Transcribe exactly the line that contains "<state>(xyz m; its" and each line that comes after it in the material, the last line included, and nothing more.
═════ Given data ═════
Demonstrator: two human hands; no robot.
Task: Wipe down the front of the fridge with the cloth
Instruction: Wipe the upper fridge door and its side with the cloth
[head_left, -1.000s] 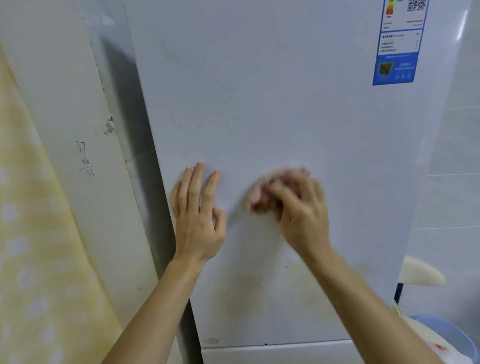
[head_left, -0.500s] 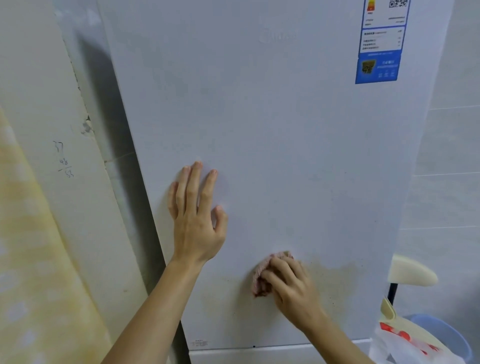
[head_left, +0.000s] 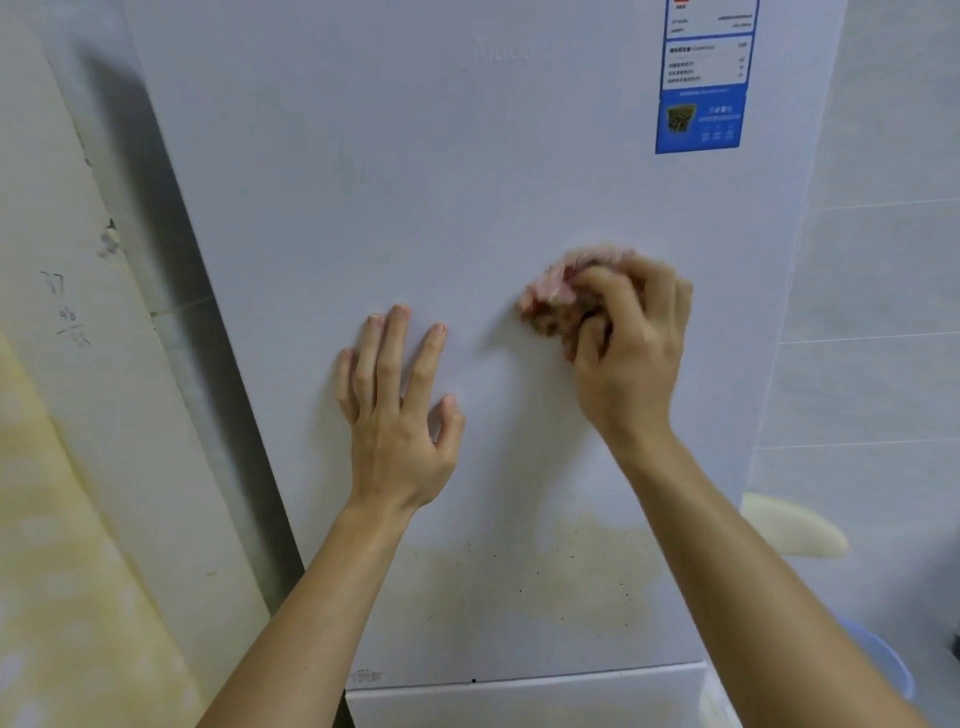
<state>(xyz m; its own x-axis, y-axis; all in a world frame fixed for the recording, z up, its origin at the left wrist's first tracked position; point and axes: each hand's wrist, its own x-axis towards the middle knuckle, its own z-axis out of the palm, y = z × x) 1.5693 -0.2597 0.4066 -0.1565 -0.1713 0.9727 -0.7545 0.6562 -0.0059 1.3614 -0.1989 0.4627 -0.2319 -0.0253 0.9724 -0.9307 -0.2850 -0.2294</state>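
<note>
The white fridge door (head_left: 467, 182) fills the middle of the head view. A yellowish stained patch (head_left: 571, 566) with dark specks spreads across its lower part. My right hand (head_left: 631, 358) grips a bunched pink cloth (head_left: 550, 293) and presses it against the door at mid height, right of centre; the cloth is blurred. My left hand (head_left: 397, 410) lies flat on the door with straight, spread fingers, to the left of the cloth and a little lower.
A blue and white label (head_left: 701, 93) sticks to the door's upper right. A second door panel (head_left: 519, 701) begins below. A pale wall with pencilled numbers (head_left: 70, 312) stands at left, a tiled wall (head_left: 883, 312) at right. A cream handle (head_left: 789, 525) and blue bucket (head_left: 883, 670) sit lower right.
My right hand has carried the cloth from the stained patch low on the door up and to the right. My left hand has stayed flat on the door.
</note>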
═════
### [Problem solution]
<state>(xyz m; its own x-axis, y-axis; all in a world frame fixed for the recording, z up, its origin at the left wrist's first tracked position; point and axes: each hand's wrist, its own x-axis towards the middle knuckle, its own z-axis out of the palm, y = z × x) 1.5693 -0.2597 0.4066 -0.1565 -0.1713 0.9727 -0.7545 0.6562 -0.0059 1.3614 -0.1989 0.4627 -0.2319 -0.0253 0.9724 -0.9307 -0.2850 -0.2294</state>
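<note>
The white fridge door (head_left: 467, 182) fills the middle of the head view. A yellowish stained patch (head_left: 571, 566) with dark specks spreads across its lower part. My right hand (head_left: 631, 358) grips a bunched pink cloth (head_left: 550, 293) and presses it against the door at mid height, right of centre; the cloth is blurred. My left hand (head_left: 397, 410) lies flat on the door with straight, spread fingers, to the left of the cloth and a little lower.
A blue and white label (head_left: 701, 93) sticks to the door's upper right. A second door panel (head_left: 519, 701) begins below. A pale wall with pencilled numbers (head_left: 70, 312) stands at left, a tiled wall (head_left: 883, 312) at right. A cream handle (head_left: 789, 525) and blue bucket (head_left: 883, 670) sit lower right.
My right hand has carried the cloth from the stained patch low on the door up and to the right. My left hand has stayed flat on the door.
</note>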

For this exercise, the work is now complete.